[PROBLEM TO SOLVE] The answer consists solely of the listing's lines from the first through the line containing "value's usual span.", each reproduced exactly.

[DATA EXCERPTS]

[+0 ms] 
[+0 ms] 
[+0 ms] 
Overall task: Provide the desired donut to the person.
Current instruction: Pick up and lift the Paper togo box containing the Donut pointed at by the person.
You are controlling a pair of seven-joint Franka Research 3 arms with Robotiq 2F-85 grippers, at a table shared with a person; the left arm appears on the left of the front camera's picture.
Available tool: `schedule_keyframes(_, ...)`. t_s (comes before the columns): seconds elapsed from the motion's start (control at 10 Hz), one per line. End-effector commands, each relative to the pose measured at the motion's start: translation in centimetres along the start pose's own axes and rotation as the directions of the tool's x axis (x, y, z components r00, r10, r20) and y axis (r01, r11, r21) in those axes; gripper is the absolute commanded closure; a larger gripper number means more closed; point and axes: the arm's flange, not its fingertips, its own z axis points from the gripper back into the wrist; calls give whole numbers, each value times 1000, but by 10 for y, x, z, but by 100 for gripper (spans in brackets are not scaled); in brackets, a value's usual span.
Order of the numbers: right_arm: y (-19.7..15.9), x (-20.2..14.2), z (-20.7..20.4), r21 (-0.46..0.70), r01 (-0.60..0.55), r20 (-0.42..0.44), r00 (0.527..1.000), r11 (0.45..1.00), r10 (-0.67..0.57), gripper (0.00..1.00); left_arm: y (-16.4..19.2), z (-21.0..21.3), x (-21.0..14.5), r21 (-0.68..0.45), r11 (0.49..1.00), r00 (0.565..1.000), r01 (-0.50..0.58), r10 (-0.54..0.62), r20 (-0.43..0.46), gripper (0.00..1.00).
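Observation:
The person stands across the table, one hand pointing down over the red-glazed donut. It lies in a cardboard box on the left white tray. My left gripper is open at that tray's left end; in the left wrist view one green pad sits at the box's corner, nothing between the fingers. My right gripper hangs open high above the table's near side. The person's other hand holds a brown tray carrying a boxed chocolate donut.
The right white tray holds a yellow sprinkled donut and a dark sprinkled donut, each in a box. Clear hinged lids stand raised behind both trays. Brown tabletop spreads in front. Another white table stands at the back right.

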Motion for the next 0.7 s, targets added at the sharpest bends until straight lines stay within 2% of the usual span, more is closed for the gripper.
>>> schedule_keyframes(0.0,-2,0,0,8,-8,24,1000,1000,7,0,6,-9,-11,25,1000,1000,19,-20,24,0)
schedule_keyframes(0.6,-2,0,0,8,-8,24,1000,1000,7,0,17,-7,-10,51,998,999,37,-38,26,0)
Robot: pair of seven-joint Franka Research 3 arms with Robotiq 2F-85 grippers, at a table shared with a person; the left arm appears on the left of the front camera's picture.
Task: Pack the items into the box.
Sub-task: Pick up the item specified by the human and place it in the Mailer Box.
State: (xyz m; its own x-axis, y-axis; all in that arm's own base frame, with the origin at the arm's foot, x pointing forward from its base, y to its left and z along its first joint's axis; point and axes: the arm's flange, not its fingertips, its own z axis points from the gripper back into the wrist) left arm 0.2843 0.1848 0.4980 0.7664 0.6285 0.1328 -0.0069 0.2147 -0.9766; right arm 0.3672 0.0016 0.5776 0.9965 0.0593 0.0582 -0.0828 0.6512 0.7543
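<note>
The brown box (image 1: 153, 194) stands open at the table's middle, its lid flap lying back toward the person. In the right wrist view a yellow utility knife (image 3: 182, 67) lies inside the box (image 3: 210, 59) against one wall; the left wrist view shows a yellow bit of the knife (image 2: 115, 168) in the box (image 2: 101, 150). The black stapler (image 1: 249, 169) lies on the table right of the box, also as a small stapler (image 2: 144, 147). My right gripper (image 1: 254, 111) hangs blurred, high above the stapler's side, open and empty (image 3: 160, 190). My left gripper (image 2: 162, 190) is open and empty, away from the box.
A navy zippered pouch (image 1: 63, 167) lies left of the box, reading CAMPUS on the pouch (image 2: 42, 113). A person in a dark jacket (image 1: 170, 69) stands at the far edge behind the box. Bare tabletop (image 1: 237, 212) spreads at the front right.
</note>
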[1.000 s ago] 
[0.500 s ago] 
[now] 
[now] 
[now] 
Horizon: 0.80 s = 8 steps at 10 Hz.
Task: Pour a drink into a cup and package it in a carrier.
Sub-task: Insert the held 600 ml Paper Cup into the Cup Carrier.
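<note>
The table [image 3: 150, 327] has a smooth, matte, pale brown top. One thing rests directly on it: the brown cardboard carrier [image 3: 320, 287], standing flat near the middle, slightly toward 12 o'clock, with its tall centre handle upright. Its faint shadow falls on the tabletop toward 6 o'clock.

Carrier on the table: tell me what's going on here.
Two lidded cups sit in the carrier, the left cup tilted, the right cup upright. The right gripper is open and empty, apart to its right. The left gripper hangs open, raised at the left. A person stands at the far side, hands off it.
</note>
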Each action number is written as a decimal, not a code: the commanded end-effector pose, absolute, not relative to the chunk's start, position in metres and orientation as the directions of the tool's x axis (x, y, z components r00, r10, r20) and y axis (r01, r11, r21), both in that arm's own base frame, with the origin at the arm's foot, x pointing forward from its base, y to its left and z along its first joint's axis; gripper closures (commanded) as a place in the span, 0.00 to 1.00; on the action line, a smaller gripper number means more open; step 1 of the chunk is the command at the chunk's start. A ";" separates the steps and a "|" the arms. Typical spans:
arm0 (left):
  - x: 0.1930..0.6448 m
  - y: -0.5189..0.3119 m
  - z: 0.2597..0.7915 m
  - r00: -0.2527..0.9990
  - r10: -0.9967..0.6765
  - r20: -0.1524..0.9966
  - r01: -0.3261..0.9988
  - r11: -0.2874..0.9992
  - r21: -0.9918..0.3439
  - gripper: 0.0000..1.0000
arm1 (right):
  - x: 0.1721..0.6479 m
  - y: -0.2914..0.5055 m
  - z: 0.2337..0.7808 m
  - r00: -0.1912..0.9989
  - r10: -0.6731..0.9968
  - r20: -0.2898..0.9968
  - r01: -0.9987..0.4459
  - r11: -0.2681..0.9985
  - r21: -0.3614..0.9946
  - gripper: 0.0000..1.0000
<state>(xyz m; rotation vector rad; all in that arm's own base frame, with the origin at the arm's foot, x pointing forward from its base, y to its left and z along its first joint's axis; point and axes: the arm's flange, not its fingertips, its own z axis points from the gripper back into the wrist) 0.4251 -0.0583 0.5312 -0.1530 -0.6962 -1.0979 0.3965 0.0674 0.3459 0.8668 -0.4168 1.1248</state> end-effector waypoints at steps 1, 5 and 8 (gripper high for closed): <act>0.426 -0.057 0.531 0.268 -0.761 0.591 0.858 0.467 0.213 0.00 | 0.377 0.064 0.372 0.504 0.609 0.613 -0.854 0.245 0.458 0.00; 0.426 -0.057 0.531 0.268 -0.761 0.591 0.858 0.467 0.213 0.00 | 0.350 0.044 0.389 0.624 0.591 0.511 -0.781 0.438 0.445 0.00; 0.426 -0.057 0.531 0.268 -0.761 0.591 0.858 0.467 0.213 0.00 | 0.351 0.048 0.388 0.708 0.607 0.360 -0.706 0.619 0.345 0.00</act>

[RESULT FOR THIS TASK]
[+0 ms] 
[+0 ms] 
[+0 ms] 
Overall task: Provide the desired donut to the person.
Current instruction: Pick up and lift the Paper togo box containing the Donut pointed at by the person.
You are controlling a pair of seven-joint Franka Research 3 arms with Robotiq 2F-85 grippers, at a table shared with a person; the left arm appears on the left of the front camera's picture.
Available tool: `schedule_keyframes(_, ...)`. t_s (comes before the columns): seconds elapsed from the motion's start (control at 10 Hz), one per line. End-effector commands, each relative to the pose measured at the motion's start: translation in centimetres along the start pose's own axes and rotation as the directions of the tool's x axis (x, y, z components r00, r10, r20) and y axis (r01, r11, r21) in those axes; gripper is the absolute commanded closure; a larger gripper number means more closed; point and axes: the arm's flange, not its fingertips, its own z axis points from the gripper back into the wrist; calls give whole numbers, each value times 1000, but by 10 for y, x, z, but by 100 for gripper (spans in brackets are not scaled); in brackets, a value's usual span.

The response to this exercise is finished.